* Work instructions
Determine how many lines in the records include "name". Write the number and nothing more.

* Records to use

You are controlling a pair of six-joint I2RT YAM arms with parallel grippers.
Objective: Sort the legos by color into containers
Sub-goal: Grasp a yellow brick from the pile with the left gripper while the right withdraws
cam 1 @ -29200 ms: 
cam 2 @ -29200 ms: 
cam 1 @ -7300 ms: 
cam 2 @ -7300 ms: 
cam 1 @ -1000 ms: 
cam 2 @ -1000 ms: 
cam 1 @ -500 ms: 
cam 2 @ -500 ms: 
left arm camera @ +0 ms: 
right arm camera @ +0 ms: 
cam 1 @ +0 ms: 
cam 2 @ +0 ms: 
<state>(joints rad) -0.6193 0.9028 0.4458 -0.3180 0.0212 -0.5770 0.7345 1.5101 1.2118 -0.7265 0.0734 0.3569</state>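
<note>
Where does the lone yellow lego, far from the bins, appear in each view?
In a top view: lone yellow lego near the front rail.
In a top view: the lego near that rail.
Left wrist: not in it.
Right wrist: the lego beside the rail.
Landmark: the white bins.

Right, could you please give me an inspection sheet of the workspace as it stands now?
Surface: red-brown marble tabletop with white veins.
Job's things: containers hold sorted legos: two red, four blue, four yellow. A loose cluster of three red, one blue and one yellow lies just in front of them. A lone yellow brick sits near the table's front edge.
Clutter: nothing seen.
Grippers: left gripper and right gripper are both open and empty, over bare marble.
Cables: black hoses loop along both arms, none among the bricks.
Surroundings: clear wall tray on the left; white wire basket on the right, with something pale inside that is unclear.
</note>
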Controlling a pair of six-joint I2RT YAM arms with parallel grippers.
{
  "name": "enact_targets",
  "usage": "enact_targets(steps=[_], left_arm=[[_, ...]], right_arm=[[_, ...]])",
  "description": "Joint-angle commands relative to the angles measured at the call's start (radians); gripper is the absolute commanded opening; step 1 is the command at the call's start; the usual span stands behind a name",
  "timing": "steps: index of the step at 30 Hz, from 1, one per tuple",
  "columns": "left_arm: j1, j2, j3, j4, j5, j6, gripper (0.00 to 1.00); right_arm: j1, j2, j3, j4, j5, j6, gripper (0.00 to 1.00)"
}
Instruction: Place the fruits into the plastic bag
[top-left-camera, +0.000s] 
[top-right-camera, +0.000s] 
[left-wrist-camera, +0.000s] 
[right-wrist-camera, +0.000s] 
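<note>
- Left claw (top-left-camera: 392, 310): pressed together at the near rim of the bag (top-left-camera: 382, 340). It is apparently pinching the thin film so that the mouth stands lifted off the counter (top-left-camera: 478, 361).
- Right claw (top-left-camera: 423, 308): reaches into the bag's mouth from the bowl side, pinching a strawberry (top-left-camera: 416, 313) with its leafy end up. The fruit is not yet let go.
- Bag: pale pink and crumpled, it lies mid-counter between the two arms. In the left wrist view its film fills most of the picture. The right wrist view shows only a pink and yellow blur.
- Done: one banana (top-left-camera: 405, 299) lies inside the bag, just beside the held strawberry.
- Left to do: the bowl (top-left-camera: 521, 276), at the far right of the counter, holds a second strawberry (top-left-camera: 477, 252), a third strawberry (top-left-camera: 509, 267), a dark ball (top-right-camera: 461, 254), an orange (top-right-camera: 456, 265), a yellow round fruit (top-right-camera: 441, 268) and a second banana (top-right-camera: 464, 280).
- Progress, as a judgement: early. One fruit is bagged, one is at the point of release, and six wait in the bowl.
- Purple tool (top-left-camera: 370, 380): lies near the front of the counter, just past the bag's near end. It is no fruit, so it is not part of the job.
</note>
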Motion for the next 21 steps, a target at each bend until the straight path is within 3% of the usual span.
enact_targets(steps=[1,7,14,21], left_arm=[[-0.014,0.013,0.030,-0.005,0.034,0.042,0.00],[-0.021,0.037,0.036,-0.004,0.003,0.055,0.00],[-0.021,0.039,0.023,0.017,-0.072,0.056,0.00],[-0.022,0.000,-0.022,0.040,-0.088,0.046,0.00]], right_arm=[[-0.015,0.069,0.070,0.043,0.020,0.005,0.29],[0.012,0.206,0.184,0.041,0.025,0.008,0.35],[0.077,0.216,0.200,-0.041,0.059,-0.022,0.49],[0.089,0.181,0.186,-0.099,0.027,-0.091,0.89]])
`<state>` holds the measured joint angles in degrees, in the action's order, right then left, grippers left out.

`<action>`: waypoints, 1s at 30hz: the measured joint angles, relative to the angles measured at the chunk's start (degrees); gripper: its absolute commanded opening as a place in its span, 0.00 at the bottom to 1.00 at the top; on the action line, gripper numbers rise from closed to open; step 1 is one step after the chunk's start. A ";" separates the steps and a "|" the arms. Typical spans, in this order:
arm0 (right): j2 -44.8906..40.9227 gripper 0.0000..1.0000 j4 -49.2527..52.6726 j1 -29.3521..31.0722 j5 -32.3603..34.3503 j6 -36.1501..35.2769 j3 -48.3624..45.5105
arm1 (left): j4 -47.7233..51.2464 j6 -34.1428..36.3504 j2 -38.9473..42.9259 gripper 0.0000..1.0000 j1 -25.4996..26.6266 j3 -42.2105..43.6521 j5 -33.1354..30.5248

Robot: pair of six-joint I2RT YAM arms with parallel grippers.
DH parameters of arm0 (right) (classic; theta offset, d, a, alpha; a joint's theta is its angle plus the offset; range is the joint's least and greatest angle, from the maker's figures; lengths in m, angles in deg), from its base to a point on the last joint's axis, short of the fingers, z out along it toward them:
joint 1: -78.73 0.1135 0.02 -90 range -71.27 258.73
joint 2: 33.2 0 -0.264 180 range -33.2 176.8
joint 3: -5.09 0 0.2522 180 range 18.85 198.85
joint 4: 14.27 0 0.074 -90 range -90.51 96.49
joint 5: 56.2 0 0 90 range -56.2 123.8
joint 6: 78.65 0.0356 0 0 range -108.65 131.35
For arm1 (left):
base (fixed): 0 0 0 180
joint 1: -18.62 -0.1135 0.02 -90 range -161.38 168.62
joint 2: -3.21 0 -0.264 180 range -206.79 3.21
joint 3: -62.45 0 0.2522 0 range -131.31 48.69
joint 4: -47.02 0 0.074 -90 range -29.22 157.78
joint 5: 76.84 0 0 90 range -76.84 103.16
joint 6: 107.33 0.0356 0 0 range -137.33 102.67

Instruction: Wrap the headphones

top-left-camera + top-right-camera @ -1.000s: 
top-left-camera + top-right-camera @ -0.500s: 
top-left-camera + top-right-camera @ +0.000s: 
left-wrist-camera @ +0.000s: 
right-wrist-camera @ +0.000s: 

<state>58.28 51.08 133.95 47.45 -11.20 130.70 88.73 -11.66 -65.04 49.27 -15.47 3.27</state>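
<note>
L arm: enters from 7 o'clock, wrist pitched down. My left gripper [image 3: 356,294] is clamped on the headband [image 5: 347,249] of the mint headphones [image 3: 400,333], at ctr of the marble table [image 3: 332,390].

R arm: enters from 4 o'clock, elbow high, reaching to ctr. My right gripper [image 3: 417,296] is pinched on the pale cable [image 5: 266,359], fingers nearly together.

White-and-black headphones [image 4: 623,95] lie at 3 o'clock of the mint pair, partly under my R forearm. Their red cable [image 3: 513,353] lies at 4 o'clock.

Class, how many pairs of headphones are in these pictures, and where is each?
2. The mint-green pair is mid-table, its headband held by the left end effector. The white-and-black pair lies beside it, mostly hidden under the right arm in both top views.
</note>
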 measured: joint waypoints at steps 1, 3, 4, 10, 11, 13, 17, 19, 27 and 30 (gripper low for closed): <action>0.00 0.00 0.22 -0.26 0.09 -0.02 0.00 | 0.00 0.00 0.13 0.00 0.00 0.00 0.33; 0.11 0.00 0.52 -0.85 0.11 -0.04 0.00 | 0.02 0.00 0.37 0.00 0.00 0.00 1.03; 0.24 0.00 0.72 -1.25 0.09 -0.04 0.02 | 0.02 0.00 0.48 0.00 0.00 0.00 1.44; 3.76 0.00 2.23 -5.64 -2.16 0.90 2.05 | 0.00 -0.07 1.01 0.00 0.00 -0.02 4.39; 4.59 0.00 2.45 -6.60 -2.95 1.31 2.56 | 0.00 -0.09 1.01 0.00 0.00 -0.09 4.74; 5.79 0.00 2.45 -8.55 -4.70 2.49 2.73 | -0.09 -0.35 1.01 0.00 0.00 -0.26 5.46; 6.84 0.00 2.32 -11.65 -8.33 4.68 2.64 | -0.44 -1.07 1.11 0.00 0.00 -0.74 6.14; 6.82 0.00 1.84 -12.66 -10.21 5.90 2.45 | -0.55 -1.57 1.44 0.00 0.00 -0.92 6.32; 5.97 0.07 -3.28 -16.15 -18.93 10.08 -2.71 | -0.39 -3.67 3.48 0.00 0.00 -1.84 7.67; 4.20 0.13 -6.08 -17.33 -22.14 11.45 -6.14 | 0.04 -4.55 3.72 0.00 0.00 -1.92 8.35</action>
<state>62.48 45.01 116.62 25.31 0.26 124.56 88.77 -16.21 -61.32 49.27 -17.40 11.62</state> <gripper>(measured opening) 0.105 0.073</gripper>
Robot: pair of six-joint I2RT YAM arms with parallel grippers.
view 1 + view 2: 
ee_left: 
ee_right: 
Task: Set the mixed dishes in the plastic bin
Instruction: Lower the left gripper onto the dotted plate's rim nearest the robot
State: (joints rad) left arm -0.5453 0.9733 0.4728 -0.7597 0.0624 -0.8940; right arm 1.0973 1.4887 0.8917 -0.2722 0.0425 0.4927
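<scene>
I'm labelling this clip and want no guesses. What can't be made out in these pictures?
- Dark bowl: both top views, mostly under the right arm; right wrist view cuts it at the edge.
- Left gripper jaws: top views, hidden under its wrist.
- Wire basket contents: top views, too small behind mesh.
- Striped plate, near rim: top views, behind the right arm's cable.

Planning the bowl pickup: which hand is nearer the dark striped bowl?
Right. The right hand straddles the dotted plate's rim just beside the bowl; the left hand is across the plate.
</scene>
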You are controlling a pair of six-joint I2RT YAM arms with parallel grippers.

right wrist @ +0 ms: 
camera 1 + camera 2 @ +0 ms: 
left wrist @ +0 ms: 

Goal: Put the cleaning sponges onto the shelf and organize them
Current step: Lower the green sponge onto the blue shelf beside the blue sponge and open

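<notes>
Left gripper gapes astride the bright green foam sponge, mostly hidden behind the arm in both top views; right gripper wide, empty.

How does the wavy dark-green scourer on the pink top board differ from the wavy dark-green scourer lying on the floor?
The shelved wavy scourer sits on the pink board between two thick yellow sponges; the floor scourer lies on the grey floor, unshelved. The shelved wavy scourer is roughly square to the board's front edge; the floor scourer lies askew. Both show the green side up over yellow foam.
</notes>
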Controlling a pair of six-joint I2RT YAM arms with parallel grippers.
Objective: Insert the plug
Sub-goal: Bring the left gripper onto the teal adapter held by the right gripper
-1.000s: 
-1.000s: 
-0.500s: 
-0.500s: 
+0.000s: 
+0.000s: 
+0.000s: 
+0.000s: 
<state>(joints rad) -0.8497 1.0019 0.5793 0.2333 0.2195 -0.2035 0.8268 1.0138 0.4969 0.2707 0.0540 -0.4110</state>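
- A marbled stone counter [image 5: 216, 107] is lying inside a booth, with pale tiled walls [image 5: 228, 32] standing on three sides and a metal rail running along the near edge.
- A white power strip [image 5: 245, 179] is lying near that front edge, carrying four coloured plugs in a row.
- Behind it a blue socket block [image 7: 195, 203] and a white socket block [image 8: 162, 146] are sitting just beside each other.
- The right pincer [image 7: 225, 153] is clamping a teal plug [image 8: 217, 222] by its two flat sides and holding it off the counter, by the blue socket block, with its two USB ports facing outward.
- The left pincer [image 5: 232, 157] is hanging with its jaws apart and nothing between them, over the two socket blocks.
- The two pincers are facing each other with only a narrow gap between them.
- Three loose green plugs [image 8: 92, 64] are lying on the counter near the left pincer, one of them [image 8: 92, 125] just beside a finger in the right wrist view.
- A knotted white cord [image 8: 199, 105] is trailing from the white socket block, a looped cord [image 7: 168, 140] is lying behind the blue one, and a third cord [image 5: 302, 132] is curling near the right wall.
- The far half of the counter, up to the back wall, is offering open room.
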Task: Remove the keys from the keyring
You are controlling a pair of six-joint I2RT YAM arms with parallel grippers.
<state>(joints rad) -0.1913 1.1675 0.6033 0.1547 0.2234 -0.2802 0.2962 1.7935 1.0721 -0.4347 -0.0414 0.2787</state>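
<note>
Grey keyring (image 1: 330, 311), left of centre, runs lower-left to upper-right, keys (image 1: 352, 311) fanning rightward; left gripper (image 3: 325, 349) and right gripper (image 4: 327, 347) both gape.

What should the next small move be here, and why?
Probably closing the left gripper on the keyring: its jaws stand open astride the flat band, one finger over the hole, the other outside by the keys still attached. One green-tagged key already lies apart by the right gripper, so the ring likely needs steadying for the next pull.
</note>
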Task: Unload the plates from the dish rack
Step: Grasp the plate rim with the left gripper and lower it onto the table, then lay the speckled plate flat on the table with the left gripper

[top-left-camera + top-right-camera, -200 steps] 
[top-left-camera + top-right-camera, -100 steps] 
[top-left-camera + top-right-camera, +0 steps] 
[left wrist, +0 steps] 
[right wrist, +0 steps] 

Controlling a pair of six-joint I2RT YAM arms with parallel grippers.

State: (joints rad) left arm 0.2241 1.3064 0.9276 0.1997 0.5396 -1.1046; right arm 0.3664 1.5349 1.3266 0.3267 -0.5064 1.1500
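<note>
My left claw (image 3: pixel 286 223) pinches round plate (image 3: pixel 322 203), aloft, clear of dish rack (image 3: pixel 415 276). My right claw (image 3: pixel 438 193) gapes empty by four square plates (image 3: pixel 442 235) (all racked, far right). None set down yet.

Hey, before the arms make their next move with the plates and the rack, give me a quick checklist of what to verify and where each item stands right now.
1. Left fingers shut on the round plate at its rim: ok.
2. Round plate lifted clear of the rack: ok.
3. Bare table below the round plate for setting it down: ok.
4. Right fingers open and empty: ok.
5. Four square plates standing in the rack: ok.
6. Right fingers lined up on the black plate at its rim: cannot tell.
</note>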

* Exercise output
2